"You're shut off from the rest of the world and outside distractions, so all you can do is focus on what you really want."
She continued, "It's just you and your feelings, and you're talking about them all day. It's like this is the only man or woman in the entire world, the producers are your parents, and the girls are your only friends,"
"If you have an actual connection with the lead, it takes things to another level because at first, you're sceptical, and then you're like 'Oh my gosh, they gave me a group date rose,' 'they looked at me this way,' and you realise 'this can be real,' and you start believing it."
Of course, the influx of romance isn't solely due to their living arrangements. As we know, Bachelor dates are elaborately planned and excessively romantic—from mountain climbing to fencing to candlelit dinners—you name it, they do it.
And thanks to those over-the-top activities—that wouldn't necessarily happen in the real world—the enticing atmosphere also offers contestants' rose-tinted glasses (no pun intended), messing with their desires and emotions.
"It's science: studies find that adrenaline rushes can help spark sexual attraction," Dr. Willeumier explains.

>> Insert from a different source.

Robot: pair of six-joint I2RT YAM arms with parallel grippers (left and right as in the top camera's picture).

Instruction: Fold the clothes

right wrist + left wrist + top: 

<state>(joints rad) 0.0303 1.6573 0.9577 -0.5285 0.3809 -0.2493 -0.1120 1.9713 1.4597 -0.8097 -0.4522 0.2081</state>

Naturally, the rush of endorphins aren't simply a result of one too many moonlit kisses under the stars, the brain plays a rather vital part in the entire process, with neurochemicals in directly impacting how their emotions play out.
"When the lead begins his journey on The Bachelor, he is initially in the attraction phase of love, with a surge of testosterone driving the more physical aspects of love," she reveals.

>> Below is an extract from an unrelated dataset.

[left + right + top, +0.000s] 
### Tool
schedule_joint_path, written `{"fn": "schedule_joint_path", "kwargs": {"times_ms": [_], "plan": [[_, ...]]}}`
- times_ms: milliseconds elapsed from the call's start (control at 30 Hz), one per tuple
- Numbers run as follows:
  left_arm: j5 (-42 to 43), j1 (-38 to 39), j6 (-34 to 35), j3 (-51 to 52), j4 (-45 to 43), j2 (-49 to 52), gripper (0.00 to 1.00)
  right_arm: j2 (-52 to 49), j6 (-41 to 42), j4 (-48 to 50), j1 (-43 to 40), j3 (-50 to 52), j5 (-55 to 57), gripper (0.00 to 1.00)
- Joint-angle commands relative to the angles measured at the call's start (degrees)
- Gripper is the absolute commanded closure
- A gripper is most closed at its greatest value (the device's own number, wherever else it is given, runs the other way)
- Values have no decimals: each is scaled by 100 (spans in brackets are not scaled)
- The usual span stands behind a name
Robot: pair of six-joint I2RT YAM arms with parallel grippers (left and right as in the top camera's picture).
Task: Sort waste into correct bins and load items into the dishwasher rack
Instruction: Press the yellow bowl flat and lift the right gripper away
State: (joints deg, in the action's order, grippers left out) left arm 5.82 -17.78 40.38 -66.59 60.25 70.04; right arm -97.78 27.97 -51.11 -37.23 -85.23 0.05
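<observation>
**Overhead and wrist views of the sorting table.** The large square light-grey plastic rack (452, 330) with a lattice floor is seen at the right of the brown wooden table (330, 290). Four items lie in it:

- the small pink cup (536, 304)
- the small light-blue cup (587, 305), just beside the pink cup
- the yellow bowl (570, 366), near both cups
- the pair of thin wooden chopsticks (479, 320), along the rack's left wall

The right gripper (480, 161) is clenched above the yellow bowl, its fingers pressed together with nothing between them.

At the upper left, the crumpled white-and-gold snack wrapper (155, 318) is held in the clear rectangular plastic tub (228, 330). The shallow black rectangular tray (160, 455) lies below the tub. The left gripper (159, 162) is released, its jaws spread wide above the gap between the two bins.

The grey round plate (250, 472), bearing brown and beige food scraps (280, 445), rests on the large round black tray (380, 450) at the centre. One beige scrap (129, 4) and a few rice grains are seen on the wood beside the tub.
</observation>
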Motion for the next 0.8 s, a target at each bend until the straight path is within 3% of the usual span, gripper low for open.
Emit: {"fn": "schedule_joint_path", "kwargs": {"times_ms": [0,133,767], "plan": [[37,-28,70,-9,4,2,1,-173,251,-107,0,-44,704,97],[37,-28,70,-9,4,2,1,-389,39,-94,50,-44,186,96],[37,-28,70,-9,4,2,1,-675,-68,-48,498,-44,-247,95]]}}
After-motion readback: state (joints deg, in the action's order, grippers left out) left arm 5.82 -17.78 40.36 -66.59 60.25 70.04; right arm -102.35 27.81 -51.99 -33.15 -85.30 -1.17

"There's also the release of dopamine in the pleasure centres of his brain. These neurochemicals provide the energy, focused attention, excitement, hope, motivation, goal-directed behaviour, craving, and longing that drives the early stages of love and gives him the stamina required to court the ladies."

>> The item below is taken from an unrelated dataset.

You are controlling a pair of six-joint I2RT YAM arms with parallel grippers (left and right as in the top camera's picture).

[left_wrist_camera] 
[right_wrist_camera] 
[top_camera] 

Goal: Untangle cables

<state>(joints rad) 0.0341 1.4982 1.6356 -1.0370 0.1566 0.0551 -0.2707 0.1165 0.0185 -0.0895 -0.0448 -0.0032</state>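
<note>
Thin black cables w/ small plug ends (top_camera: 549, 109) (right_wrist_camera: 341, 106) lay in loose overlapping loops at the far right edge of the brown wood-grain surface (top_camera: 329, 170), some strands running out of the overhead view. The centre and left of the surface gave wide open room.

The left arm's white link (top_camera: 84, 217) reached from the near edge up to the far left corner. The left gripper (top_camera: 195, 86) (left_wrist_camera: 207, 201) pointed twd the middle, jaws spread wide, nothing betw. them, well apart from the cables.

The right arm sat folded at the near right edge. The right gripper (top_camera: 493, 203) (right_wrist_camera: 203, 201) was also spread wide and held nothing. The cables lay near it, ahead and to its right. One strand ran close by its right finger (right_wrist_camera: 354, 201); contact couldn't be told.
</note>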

"Other neurochemicals related to stress and excitement (like norepinephrine and cortisol) are also released, while some of the more calming neurotransmitters (like serotonin) are lower."
And while we continue to profess how the heart wants what it wants, it's important to note that the process of falling in love isn't as simple as going from A to B. In fact, it happens in three stages: lust, attraction and attachment.
It's in the attachment phase where couples can build a bond with one another and, you guessed it, confess their love for each other—which in Bachelor universe, traditionally takes place in the season finale.
Not ones to claim that love is a lie, there is also an incredibly logical reason as to why most reality TV relationships end up fizzling out post-show.
"On the show, you're away from work and you're going on all of these wild dates, but what is your real world scenario?" she suggests. "What do you and your new fiancé do individually on the weekends? What are you both like at home after work? After the show, you're back in the real world. How compatible are you, truly?"
Given that off-screen romances often fall prey to the perils of real life challenges, who's to say that can't happen to those who find love in less traditional ways?
So remember, this year, while we sceptically watch The Bachelor—who we're expecting to be another mildly famous face—there's some significant science to consider.